Lab Notebook 4: Complacence
Why are we so invested in divisions between inorganic and organic, animal and human, machine and mind? Should we be? If not, how do we challenge these boundaries?
Complacence
It is becoming increasingly easy to be complacent to everything that is active around us. For those who are not affected by the problems that the majority of the world face, the easy option is to not just look away, but to not even recognize it in the first place. When we allow artificial intelligence to take the lead in art, writing, or any form in which humans express themselves, we are becoming less sentient than the machines we use. We are obsessed with what qualifies as sentience, or more accurately what is sentience that should not be treated like cattle (I say “we” but I am talking about an undefinable populous among Americans who subconsciously follow a set of rules). So should artificial intelligence be treated as sentience? Right now the answer is a pretty definite “no”, but science fiction allows us to discuss the line in which we would draw for artificial intelligence to be declared as living.
Scripter (link)
“What do you think? What am I right now? Alive? Dead? Or is it all just one story someone made up?”

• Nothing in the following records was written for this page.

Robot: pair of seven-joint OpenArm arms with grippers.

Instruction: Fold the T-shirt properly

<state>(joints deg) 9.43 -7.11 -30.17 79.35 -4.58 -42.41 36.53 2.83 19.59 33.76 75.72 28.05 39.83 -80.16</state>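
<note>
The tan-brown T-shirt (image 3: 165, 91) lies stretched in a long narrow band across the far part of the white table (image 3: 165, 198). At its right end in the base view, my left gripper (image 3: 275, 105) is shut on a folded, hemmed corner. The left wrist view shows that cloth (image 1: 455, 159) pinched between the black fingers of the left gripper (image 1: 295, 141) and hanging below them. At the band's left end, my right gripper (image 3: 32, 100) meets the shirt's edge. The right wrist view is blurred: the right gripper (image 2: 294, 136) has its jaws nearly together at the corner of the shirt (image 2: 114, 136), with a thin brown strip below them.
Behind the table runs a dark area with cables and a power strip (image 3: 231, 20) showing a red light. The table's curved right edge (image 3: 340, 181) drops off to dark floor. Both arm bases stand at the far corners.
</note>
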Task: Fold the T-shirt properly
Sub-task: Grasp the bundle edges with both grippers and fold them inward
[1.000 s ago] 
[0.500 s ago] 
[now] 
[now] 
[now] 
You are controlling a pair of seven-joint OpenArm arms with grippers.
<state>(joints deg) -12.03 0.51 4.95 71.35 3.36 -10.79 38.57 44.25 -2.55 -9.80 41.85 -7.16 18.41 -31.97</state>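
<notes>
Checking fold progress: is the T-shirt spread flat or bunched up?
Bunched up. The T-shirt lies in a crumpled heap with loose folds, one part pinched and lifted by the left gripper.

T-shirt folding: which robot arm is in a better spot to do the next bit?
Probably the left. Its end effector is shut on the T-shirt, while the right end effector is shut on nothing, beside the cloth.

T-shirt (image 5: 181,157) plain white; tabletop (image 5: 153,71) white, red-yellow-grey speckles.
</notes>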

“I don’t want to answer that”
(Kim Bo Young – Scripter)
Scripter follows three characters and the legitimacy of their sentience. The question is if any of the three of them are a “player controlled” character or a “non-playable character” or NPC. The story never really answers the question explicitly, but instead leaves the reader to multiple open ended outcomes of what could have happened. The Angel character acts as the voice of questioning, and is essentially asking if any of the people that he are talking to are working based on a set of manufactured replies or if they are experiencing free thought. The question of sentience is a lot more difficult to answer when only given knowledge from the confines of a short story, so I think that the importance is in giving different outlooks on the topic. An idea that stuck with me after reading was that one cannot distinguish if something is sentient just based on its actions and dialogue. Animals, humans, and robots, we decide if they are able to experience existential ideas due to their ability or inability to discuss them with us, but this could possibly be the wrong was of looking at it. Now, I still will not get a screen protector for my phone, and I still eat meat, but the idea of basing a very important facet of existence on arbitrary boundaries is not very attractive to me.

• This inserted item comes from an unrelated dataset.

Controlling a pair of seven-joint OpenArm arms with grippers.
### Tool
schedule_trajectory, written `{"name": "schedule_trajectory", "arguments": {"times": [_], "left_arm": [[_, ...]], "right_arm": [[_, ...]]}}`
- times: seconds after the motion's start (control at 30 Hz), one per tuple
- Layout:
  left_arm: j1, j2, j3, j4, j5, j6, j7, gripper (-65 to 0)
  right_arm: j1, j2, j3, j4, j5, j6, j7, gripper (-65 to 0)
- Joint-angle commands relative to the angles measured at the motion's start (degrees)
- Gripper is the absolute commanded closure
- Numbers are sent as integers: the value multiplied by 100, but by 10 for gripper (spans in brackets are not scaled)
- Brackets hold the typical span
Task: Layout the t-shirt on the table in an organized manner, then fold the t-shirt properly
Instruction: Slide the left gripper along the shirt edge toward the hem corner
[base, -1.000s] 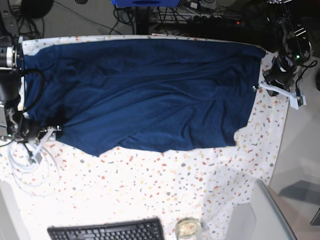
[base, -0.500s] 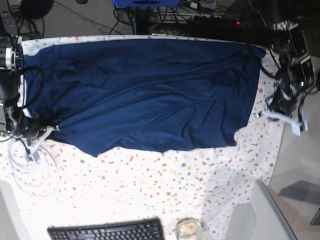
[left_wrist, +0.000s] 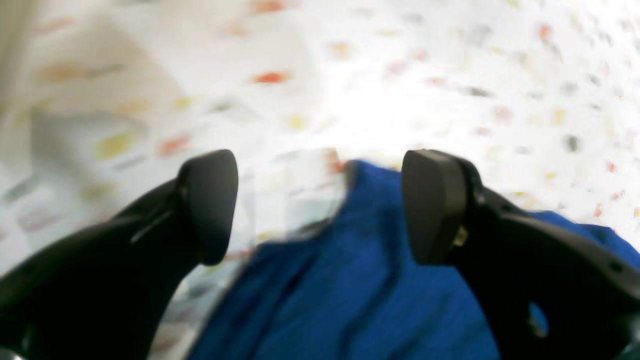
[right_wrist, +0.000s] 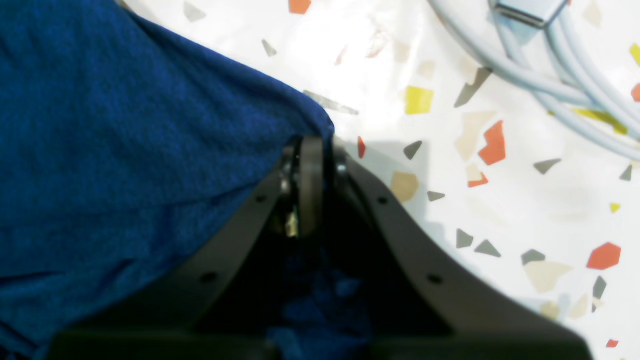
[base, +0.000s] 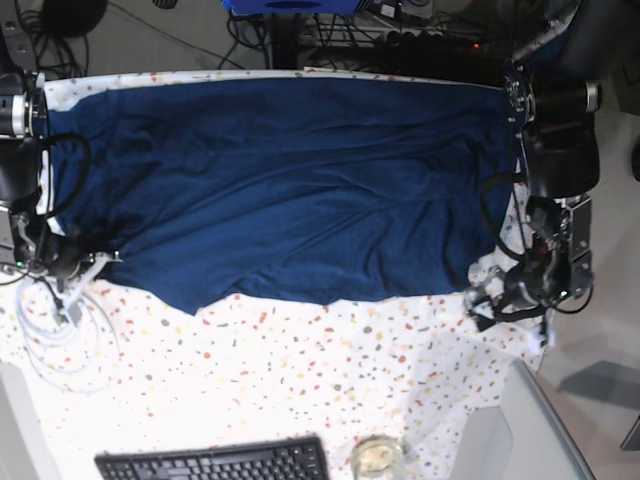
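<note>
left wrist view blurred; left gripper spread over t-shirt corner on bench; right gripper pinching t-shirt edge.

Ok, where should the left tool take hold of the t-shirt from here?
Probably at the corner of the t-shirt lying between the open pads of the left tool. That corner tapers to a loose tip on the table, so a descent from above over the bare cloth side looks best, closing across the hem. The right tool is already shut on the opposite corner.
</note>
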Motion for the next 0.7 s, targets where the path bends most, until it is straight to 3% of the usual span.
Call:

SZA – Ghost in the Machine
In “Ghost in the Machine”, SZA describes feelings of complacence and aimlessness in her romantic and professional life.
“Can you distract me from all the disaster?”
“Robot got future, I don’t”
“I’m wide open, I’m awake, I’m on autopilot”
“Standin’ on my own in an airport bar or hotel lobby, waiting to feel clean”
How does a rise in AI technology relate to losing autonomy and allowing oneself to becoming complacent in being a “ghost in the machine”?
Looking towards conventional AI creation software that is easily accessible to people, there is an argument that “AI assisted” creations do not fall under the grounds of cheating. Wether it is a student trying to get out of reading a book or a conglomerate shaving of expenses in the marketing department by making AI advertising, for the most part I am under the impression that using AI tools is a really easy way to make a once good idea illegitimate. This idea of hybrid authorship is where I think we could make AI a tool instead of a cheat.
We argue that AI is not sentient because it does not reflect the rules we place around what defines sentience. Yet each day we just try to make our problems other people’s problems, our tasks automatized, our art stolen. If we decide that sentience in defined in thought, then we can no longer let AI do the thinking for us.